= About this task =
Return exactly the span of lines in the following data that opens with the line containing "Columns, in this" and closes with the line containing "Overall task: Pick". Include nothing else.

- - - - - - -

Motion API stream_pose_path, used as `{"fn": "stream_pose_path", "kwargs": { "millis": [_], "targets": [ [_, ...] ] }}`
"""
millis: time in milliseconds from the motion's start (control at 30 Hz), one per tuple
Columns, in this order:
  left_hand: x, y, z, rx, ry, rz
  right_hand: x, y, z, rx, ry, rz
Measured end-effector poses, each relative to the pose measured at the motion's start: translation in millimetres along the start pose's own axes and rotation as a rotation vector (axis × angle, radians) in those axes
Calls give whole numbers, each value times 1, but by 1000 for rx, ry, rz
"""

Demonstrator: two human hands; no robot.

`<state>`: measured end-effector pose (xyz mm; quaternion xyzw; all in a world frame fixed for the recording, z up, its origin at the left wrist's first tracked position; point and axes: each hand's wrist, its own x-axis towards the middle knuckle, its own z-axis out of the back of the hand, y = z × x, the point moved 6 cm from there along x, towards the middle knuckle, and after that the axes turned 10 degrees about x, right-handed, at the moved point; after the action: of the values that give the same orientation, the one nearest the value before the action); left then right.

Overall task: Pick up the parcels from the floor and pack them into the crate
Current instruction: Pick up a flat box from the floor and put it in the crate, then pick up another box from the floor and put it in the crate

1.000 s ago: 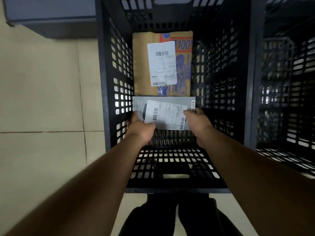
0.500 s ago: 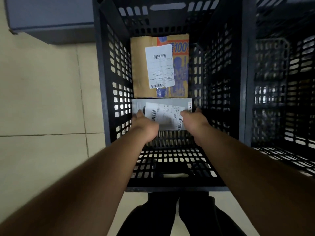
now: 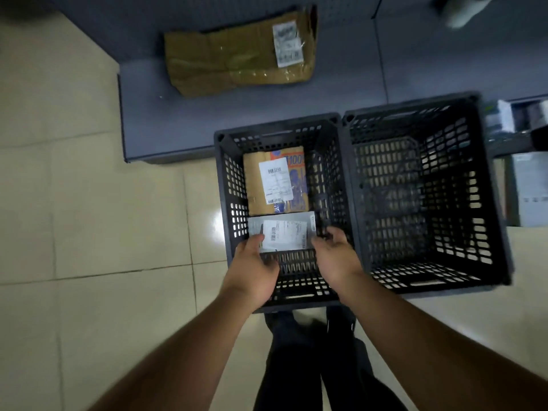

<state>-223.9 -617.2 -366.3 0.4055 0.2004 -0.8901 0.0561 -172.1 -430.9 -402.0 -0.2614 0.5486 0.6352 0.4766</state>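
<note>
Parcels are the matter here, and two of them lie already inside the black perforated plastic crate (image 3: 225,185) on the left. At the far end of its bottom lies a brown cardboard box with a white shipping label and blue and orange print (image 3: 277,182). Just beside it, on the near side, lies a flat grey plastic mailer bag with a white barcode label (image 3: 284,232); the two seem to touch along one edge.

The left hand (image 3: 252,271) is above the near left corner of the grey bag. Its fingers are relaxed and nearly straight, and the fingertips overlap the edge of the bag, but I cannot tell if they really touch it. It grips nothing. The right hand (image 3: 336,256) is at the near right corner of the same bag, with loosely curved fingers and an empty palm; it also holds nothing.

A second black perforated crate (image 3: 489,203) stands directly to the right, wall against wall with the first one. I cannot see any parcel in it.

Beyond the crates, a crumpled brown paper parcel wrapped with clear tape and with a white label (image 3: 237,54) lies on a low dark grey platform (image 3: 166,129). Both crates stand on the beige tiled floor (image 3: 103,218). The legs of the person, in dark trousers (image 3: 311,366), are seen below the crate.
</note>
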Motion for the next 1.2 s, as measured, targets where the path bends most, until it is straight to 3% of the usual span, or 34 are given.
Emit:
{"fn": "stream_pose_path", "kwargs": {
  "millis": [267,667,900,1200],
  "targets": [
    [-101,-51,32,-114,-6,-95,-113,38,42,44,-52,93],
    [-152,-152,43,4,17,-267,-185,44,165,260,-287,135],
    [-189,-266,-5,180,111,-430,-223,1,279,468,-448,133],
    [-275,-405,-111,335,151,-579,-277,-115,436,653,-636,-6]
  ]
}}
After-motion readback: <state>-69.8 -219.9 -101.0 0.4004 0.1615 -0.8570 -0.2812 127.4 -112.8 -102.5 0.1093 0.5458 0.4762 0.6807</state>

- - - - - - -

= Answer to this exercise =
Columns, in this order:
  left_hand: x, y, z, rx, ry, rz
  right_hand: x, y, z, rx, ry, rz
Measured end-effector poses, each relative to the pose measured at the motion's start: translation in millimetres along the start pose's own axes and rotation as a rotation vector (axis × angle, radians) in those axes
Calls give whole numbers, each value times 1, but by 1000 for rx, ry, rz
"""

Demonstrator: two human hands; no robot.

`<state>`: measured end-effector pose (xyz mm; quaternion xyzw; all in a world frame fixed for the recording, z up, its origin at the left wrist's first tracked position; point and axes: each hand's wrist, its own x-axis towards the middle knuckle, its own z-axis out of the back of the hand, y = z × x, the point moved 6 cm from there along x, towards the middle knuckle, and after that the axes turned 10 degrees about x, right-handed, at the moved point; after the action: of the values that give the same orientation, the one nearest the value before the action); left then right.

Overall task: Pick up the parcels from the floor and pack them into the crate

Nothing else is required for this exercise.